Symptoms were scored 0–4, with 4 representing the most severe (note that items 12 and 15 are reverse scored). The italicized items also denoted by XXX are ones removed in the abbreviated 12-item CRS-PRO.

^*■■■.

^†P < .01.

^‡■■■.

^§P < .05.

^‖■■■.

^¶■■■.

Responsiveness

The ability to detect clinical change was assessed by comparing mean scores at the baseline and follow-up visit and by assessing effect size. The 12-item CRS-PRO was noted to have a statistically significant decrease in the baseline score from 26.2 ± 8.5 to 17.0 ± 10.8 at the follow-up visit (P < .00005). Effect size for the 12-item CRS-PRO was large at 0.95 (CI, 0.54–1.4). In comparison, the 21-item CRS-PRO decreased from 41.6 ± 13.5 to 27.9 ± 16.2 (P < .00005) with an effect size of 0.92 (CI, 0.51–1.3).

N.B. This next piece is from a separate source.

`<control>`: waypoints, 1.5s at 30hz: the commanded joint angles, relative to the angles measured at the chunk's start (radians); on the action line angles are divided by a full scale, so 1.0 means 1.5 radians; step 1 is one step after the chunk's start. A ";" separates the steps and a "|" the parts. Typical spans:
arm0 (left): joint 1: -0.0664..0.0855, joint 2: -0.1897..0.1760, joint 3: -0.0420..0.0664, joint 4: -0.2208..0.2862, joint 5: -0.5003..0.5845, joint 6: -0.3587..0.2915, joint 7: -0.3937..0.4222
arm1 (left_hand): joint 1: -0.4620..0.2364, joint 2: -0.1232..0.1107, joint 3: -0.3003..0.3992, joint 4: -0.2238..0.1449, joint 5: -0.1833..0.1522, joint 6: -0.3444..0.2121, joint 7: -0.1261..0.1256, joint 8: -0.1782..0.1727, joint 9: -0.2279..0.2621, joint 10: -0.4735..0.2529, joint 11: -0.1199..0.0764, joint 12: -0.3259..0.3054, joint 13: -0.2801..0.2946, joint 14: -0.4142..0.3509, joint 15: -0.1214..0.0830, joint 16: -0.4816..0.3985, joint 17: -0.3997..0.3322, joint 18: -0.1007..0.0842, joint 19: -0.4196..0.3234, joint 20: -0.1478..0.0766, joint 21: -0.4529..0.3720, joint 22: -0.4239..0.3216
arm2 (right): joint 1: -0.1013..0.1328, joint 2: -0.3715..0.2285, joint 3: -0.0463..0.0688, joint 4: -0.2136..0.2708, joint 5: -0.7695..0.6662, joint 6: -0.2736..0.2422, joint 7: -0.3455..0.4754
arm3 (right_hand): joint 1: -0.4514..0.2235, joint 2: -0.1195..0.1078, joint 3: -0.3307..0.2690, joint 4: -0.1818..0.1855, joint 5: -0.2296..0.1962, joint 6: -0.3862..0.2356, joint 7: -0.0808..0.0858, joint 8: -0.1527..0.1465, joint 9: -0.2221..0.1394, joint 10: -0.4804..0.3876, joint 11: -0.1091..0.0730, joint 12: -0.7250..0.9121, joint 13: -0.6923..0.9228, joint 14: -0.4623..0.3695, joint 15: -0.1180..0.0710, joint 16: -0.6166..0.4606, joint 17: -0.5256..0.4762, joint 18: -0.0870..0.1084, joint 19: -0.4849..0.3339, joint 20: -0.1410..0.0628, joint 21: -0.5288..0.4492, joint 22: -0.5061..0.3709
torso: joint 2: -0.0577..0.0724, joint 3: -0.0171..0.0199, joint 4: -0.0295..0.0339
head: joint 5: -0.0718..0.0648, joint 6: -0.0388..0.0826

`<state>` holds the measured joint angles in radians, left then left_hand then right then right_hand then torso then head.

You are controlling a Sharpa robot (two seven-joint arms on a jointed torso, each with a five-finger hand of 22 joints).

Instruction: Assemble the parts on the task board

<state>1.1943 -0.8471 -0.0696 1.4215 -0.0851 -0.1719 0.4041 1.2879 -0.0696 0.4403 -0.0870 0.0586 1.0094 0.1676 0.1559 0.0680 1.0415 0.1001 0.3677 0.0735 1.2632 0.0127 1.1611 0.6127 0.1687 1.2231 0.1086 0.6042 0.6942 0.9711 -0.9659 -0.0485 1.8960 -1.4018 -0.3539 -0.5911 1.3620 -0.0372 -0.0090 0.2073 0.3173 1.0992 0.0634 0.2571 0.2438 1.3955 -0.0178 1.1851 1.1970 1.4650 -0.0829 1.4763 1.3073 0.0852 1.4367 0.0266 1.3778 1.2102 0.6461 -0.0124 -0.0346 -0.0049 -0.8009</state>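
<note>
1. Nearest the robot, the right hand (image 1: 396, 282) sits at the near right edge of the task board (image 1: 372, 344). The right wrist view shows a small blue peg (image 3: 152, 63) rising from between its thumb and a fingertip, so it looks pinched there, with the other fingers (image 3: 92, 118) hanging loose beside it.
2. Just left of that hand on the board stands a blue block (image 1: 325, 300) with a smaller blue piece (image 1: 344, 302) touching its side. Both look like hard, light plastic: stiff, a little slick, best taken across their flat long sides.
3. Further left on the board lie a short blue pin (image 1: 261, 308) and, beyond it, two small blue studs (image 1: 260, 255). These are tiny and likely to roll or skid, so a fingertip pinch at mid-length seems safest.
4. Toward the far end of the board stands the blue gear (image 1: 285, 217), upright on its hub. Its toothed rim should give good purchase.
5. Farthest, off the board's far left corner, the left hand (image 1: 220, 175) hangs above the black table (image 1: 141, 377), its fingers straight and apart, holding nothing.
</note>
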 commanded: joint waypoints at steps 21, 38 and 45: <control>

This was similar to the SNOT-22, for which the baseline score decreased from 44 ± 18.7 to 25.6 ± 20.7 at the follow-up visit (P < .00005), with an effect size of 0.93 (CI, 0.52–1.3). The SNOT-22 subdomain effect sizes were also assessed, with the largest effect size of 1.26 (CI, 0.83–1.7) for the rhinological subdomain and medium effect sizes for the other SNOT-22 subdomains (Table IV).

TABLE IV.

Responsiveness assessment: Comparison of baseline and follow-up scores and effect sizes of total instrument and subdomain scores of the studied PROMs

Measure	Baseline, mean ± SD (CI)	Follow-up, mean ± SD (CI)	Effect size (CI), Cohen’s d (CI)
CRS-PRO 21-item	41.6 ± 13.5 (37.8 to 45.5)	27.9 ± 16.2 (23.4 to 32.4)*	0.922 (0.51 to 1.3)
CRS-PRO 12-item	26.2 ± 8.5 (23.8 to 28.6)	17.0 ± 10.8 (13.9 to 20.0)*	0.949 (0.54 to 1.4)
SNOT-22	44.0 ± 18.7 (38.7 to 49.2)	25.6 ± 20.7 (19.8 to 31.4)*	0.932 (0.52 to 1.3)
SNOT Rhinological	19.1 ± 7.0 (17.2 to 21.1)	10.2 ± 7.3 (8.1 to 12.2)*	1.26 (0.83 to 1.7)
SNOT Ear/pain	5.5 ± 3.9 (4.4 to 6.7)	3.7 ± 3.7 (2.7 to 4.8)†	0.469 (0.075 to 0.862)
SNOT Sleep	5.9 ± 4.3 (4.7 to 7.1)	3.4 ± 4.0 (2.3 to 4.5)*	0.597 (0.199 to 0.993)
SNOT Psychological	9.1 ± 6.7 (7.2 to 11.0)	5.6 ± 6.5 (3.8 to 7.4)*	0.541 (0.145 to 0.935)
PROMIS Fatigue	56.9 ± 9.7 (54.2 to 59.6)	49.5 ± 11.2 (46.4 to 52.7)*	0.705 (0.30 to 1.1)
PROMIS Sleep	52.9 ± 4.7 (51.6 to 54.2)	51.2 ± 4.0 (50.1 to 52.3)‡	0.385 (−0.010 to 0.78)
PROMIS Social	48.1 ± 9.3 (45.6 to 50.8)	52.9 ± 9.8 (50.2 to 55.7)*	−0.495 (−0.89 to −0.10)
PROMIS Pain	51.2 ± 8.9 (48.6 to 53.7)	47.4 ± 8.5 (45.0 to 49.8)†	0.431 (0.04 to 0.82)
5-Level EQ-5D questionnaire (n = 49)	74.5 ± 16.8 (69.7 to 79.3)	81 ± 13.5 (76.8 to 84.5)*	−0.429 (−0.82 to −0.03)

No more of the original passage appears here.